Если бы Глинка жил долго-долго:
…он напомнил бы Пушкину о желании написать либретто для «Руслана и Людмилы». Вместе с Римасом Туминасом (который тоже жил бы) они сделали бы нереальный ремейк;
… он написал бы первый отечественный сборник прелюдий и фуг во всех тональностях;
… он первым бы написал оперу «Война и мир» (а Вальс для Наташи и Андрея мистическим образом уже был написан);
…он бы написал монооперу «Белая гвардия» – от лица Елены Прекрасной;
… он написал бы романсы на невокальные стихи Пастернака;
… он стал бы профессором Московской консерватории. Читал бы курс гармонии и полифонии. Вел бы композицию у Шостаковича, Щедрина, Шнитке, Эшпая. Гневался бы порой на устаревшие целотоновые кластеры, но был бы счастлив в целом.

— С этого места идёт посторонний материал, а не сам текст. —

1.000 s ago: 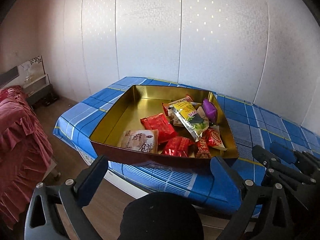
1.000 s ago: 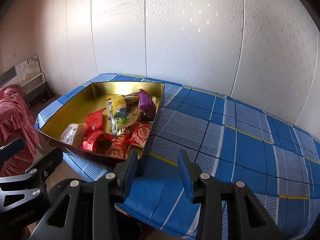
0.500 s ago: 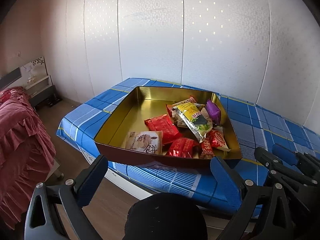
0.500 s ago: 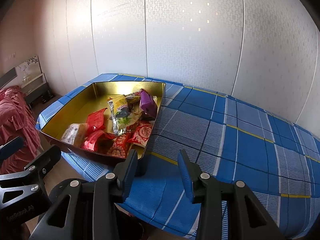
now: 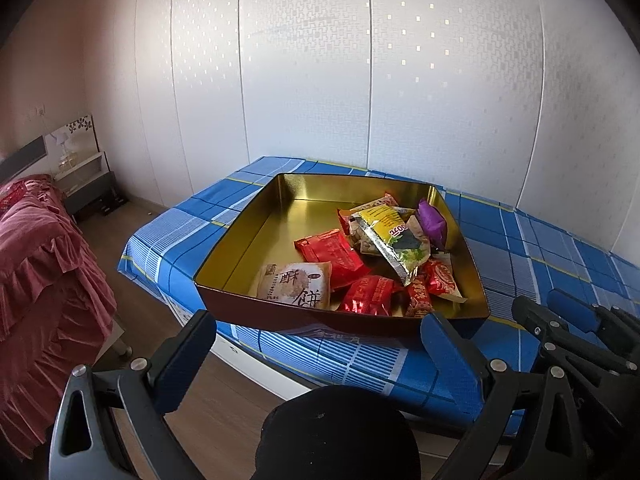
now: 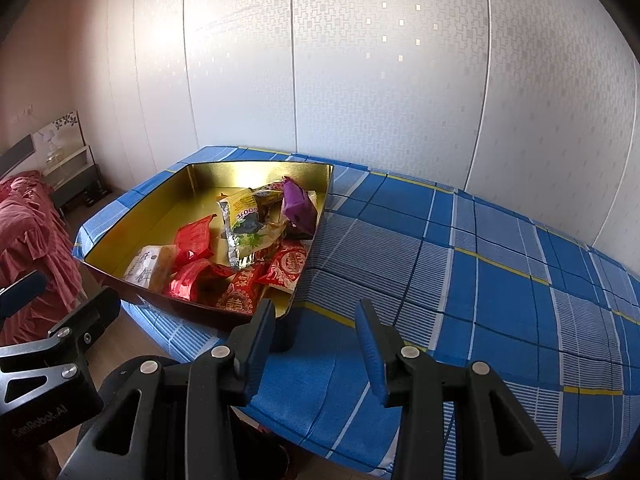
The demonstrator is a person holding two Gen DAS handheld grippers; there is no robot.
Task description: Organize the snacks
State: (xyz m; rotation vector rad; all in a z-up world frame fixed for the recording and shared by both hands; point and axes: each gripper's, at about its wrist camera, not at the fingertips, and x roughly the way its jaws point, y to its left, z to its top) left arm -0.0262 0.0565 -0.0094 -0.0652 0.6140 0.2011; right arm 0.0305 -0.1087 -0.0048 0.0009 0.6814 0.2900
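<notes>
While both grippers hang off the near edge of the bed (image 6: 500,280), short of the tin and touching nothing, the left gripper (image 5: 316,330) has its fingers spread wide and the right gripper (image 6: 316,320) has its fingers partly apart, with nothing between either pair. The gold tin (image 5: 256,232) sits on the blue checked bedcover at the bed's left end. Its snacks are heaped toward the right side: a yellow packet (image 5: 390,242) lies on top, a purple packet (image 5: 431,224) leans by the right wall, red packets (image 5: 332,256) lie in the middle, and a beige biscuit packet (image 5: 296,286) rests against the near wall.
</notes>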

А ученики, слушая новые сочинения любимого профессора, повторяли бы вслед за Пушкиным (который тоже был бы жив):
- Слушая сию новинку,
- Зависть, злобой омрачась,
- Пусть скрежещет, но уж Глинку
- Затоптать не может в грязь.
Вместо P. S. Мудрый старший человек спросил меня: 220 лет сопоставимы с 220 В в электросетях? Нет: это и увы, и к счастью. Глинка не рассчитан на постоянную силу тока. Он часто начинает звучать издалека, мягко, затаенно – такова его любовь к вступлениям. А потом может разогнаться до немыслимой силы, скорости и мощи. Кто же выдержит такие перепады? Только хорошие музыканты, доверяющие композитору слушатели.
И, пожалуйста, не будем адаптировать Глинку к бытовым электропоказателям, к потребностям наших подвижных, но скучноватых подростков. Давайте сами к нему туда попробуем дотянуться, дорасти. Там и дети подтянутся, позабыв про короткие видосики. Нам ведь там надолго.